Journaliste professionnel depuis des décennies, je suis finalement parvenu au jour de ma retraite. Quelle que soit votre évaluation de mon travail, j'ai toujours eu l'ambition de publier mes analyses politiques sous la forme d'une chronique régulière. J'ai bel et bien l'intention de poursuivre dans mon blog quotidien, jusqu'au 13 juillet, puis au mois d'août par intermittence, puis sous la forme d'un article quotidien.
Je n'ose pas faire le bilan de mon travail, c'est une tâche remarquable que j'ai tenté d'accomplir discrètement en proposant cette exception éditoriale dans des pages toutes consacrées à la médecine. Les médecins préfèrent lire des études scientifiques, mais un regard sur le monde devient de la sorte un répit utile, qu'il s'agisse de politique étrangère ou nationale. J'ai tenu, par passion professionnelle, à rester informé par les journaux, la radio et la télévision. Le moment d'écrire n'arrive pas sans de laborieuses lectures. Il m'importe, bien sûr, de vérifier l'exactitude des faits, mais la chronique la plus modeste ne doit pas être exempte de toute émotion. On ne peut pas évoquer la guerre sans dire qu'on est du côté des victimes. C'est, me semble-t-il, ce qui attache le lecteur : entre les lignes, il discerne, le jugement, l'inquiétude, la colère déclenchée par le cynisme et la cruauté, le sens d'une cause, la fragilité de nos libertés, le sens de l'indépendance, le prix d'une saine révolte.
J'ai souvent pensé qu'un diplôme d'histoire m'eût été utile. Mais j'ai accompagné l'histoire pendant des décennies, depuis la fin de la Deuxième Guerre mondiale. J'ai appris le monde et ses convulsions en les observant minutieusement chaque jour. Je me suis dit que la France n'a jamais eu d'alternative, qu'elle devait, en toute circonstance, être du côté des démocrates et s'arracher à la tentation coloniale. Je n'ai aucun mérite à faire ce choix. Il m'est dicté par la force des choses : il n'y a pas de confort intellectuel en dehors de la vérité. Il n'y a pas de mésaventure à rechercher dans un monde naturellement dangereux. Mon message a toujours été une variante du même slogan : nous sommes libres, ce qui entraîne d'immenses responsabilités, et nous ne pouvons pas assister au martyre d'un peuple sans épouser sa cause sans conditions.

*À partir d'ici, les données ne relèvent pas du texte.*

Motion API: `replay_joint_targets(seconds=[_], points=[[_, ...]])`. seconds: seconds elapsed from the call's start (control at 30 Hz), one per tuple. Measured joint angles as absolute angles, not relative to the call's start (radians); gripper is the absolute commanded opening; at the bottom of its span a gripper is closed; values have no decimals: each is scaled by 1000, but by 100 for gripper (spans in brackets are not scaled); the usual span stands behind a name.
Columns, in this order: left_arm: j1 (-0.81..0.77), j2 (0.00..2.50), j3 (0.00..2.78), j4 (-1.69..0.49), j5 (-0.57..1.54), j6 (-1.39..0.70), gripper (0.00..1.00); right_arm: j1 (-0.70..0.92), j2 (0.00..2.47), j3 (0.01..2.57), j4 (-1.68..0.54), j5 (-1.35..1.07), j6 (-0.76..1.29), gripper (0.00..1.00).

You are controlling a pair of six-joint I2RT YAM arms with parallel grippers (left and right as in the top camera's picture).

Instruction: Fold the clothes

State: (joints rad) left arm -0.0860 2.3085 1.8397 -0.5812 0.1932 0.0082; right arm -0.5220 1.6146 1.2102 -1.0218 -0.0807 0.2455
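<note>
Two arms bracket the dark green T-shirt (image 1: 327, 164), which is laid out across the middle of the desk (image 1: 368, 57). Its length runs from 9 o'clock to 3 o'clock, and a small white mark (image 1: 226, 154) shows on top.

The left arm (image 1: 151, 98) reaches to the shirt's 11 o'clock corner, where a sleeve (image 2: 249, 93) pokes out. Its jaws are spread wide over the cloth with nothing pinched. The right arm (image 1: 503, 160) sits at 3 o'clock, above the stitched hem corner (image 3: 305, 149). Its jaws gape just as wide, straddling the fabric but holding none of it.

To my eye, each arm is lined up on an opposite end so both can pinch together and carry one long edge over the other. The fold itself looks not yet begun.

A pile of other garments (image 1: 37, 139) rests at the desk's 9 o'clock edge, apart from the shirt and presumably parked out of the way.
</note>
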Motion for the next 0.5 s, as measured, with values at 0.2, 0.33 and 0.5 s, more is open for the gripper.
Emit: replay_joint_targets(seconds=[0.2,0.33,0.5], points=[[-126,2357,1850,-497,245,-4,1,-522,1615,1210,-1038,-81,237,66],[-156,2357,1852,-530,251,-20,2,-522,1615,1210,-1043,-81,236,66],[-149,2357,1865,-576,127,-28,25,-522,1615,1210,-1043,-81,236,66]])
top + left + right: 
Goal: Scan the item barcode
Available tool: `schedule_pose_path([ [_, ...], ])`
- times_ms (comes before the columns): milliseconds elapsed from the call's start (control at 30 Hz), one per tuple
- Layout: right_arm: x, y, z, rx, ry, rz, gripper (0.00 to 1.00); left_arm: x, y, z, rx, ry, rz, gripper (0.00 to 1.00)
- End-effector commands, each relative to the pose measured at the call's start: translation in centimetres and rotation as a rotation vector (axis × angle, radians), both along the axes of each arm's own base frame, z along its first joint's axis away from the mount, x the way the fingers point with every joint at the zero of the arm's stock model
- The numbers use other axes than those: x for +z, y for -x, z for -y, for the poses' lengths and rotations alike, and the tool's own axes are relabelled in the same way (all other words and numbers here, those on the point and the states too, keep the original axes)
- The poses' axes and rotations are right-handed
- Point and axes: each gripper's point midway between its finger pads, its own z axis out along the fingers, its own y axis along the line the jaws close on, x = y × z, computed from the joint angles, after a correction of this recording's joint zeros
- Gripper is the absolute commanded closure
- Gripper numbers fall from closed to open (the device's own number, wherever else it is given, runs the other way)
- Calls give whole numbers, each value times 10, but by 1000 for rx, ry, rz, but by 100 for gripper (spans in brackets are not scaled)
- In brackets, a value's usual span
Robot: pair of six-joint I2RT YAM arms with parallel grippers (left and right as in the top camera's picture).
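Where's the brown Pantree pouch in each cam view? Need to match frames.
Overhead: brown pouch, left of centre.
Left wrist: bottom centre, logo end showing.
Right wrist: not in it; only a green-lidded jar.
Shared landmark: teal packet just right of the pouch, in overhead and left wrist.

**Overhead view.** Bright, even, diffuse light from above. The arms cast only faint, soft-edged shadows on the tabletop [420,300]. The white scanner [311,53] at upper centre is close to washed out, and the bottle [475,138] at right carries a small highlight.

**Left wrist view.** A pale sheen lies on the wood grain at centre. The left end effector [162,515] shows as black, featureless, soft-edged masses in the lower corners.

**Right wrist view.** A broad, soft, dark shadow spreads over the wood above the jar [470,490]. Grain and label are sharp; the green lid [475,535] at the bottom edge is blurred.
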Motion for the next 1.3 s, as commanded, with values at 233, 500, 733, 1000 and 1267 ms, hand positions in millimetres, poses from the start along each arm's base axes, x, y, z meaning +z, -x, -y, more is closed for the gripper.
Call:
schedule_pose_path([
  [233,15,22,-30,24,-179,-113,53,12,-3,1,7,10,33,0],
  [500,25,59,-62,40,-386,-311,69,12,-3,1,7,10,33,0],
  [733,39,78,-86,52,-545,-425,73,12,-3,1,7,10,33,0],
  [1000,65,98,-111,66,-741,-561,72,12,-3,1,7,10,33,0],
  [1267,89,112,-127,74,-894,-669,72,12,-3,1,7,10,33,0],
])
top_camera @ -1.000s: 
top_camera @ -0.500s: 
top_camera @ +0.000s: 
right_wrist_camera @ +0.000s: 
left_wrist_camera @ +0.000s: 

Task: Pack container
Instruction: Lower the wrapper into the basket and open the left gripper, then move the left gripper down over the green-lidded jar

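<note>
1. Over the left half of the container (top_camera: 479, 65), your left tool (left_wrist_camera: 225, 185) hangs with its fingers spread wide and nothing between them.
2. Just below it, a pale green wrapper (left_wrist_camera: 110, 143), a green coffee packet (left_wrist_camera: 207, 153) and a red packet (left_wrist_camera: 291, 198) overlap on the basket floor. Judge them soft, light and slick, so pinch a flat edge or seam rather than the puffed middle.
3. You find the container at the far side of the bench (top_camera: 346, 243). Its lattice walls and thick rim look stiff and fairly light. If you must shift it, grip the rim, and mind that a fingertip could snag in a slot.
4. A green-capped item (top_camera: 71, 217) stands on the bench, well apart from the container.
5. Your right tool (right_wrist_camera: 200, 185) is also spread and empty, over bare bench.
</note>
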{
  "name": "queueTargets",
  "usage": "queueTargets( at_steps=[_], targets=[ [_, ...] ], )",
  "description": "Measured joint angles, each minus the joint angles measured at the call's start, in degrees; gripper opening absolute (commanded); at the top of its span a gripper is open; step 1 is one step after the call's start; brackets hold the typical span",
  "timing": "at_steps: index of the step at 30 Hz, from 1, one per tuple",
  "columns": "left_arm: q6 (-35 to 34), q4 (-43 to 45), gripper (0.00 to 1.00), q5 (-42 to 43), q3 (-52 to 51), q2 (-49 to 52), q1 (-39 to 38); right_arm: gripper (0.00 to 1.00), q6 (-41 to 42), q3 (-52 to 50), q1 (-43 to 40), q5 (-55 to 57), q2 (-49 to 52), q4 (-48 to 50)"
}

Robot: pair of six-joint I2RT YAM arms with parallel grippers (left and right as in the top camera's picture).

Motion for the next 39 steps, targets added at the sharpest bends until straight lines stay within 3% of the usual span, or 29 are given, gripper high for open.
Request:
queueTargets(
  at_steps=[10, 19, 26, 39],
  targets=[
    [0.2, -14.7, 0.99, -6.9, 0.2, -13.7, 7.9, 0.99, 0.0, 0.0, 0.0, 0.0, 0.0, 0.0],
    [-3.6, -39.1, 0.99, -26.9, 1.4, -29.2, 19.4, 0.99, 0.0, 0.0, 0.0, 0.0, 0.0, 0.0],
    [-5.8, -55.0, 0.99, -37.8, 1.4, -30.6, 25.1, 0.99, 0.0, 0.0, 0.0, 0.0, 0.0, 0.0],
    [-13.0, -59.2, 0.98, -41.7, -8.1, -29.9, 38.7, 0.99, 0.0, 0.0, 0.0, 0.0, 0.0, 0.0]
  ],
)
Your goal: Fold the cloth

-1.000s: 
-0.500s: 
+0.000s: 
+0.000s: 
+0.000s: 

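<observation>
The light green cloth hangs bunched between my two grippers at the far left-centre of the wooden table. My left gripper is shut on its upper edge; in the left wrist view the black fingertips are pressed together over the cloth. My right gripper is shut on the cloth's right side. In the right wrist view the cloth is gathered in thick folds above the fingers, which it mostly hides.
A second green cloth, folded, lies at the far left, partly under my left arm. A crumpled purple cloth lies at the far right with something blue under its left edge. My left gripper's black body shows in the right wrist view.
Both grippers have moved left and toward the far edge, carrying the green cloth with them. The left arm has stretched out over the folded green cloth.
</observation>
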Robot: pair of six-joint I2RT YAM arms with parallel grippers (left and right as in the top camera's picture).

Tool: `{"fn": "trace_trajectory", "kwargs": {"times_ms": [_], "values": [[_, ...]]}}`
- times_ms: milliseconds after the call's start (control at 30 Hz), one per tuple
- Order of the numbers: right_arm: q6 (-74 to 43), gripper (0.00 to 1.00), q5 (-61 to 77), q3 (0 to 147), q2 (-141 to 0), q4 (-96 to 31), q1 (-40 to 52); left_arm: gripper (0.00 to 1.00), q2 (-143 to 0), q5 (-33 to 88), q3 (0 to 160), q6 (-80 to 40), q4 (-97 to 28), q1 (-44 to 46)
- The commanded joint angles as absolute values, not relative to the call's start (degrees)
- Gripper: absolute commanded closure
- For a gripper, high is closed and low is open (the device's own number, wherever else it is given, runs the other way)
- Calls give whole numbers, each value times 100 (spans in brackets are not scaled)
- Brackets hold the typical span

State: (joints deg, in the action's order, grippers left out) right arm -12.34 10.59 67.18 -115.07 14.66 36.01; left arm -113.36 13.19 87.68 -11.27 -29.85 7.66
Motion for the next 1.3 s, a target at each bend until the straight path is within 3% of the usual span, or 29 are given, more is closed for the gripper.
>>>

Des modèles de littérature
D'une certaine façon, s'adresser au lecteur avec pédagogie, c'est faire preuve d'arrogance. Il n'est pas prouvé qu'il ait besoin d'un journaliste pour voler à son secours. Il n'est pas sûr que le même journaliste soit plus cultivé que ses lecteurs. Des correspondants du blog m'écrivent des commentaires qui sont des modèles littéraires et philosophiques. Du coup, c'est moins la chronique qui compte que la réponse qui lui est faite. Et tout le monde y gagne, le lecteur qui en apprend plus, le blog qui en devient meilleur, le correspondant qui montre son talent. Il n'y a rien de pire qu'un homme disposant d'une certaine autorité et repoussant des articles sous le prétexte qu'ils sont supérieurs aux siens. Ce n'est pas de la concurrence, mais de l'émulation.
Il s'agit donc d'une double dialectique, entre le journaliste et le lecteur, entre la chronique et les réactions qu'elles déclenchent. Il faut avoir une peau épaisse pour tolérer les insultes et les publier. Je me contente de remettre le pertubateur à sa place. Un correspondant d'extrême droite m'a traité de "salaud", ce qui m'a certes choqué, mais je lui ai répondu que ce mot était à la hauteur de ce qu'il était lui-même. J'ai aussi reçu des éloges qui ont bousculé ma modestie. Je n'ai jamais souhaité que mes journaux publient mon portrait. Nous ne sommes ni des acteurs ni des mannequins. La qualité du commentaire n'est pas photographiable.
Vous voilà fixés sur la façon dont fonctionnent les relations entre journalistes et lecteurs. À ceux de mes collègues qui m'écoutaient parfois, j'ai rappelé que, avant d'écrire, il faut se demander si le sujet est intéressant. Pour mon dernier article, la question ne se pose pas : le sujet m'intéresse. J'espère qu'il vous a aussi intéressé.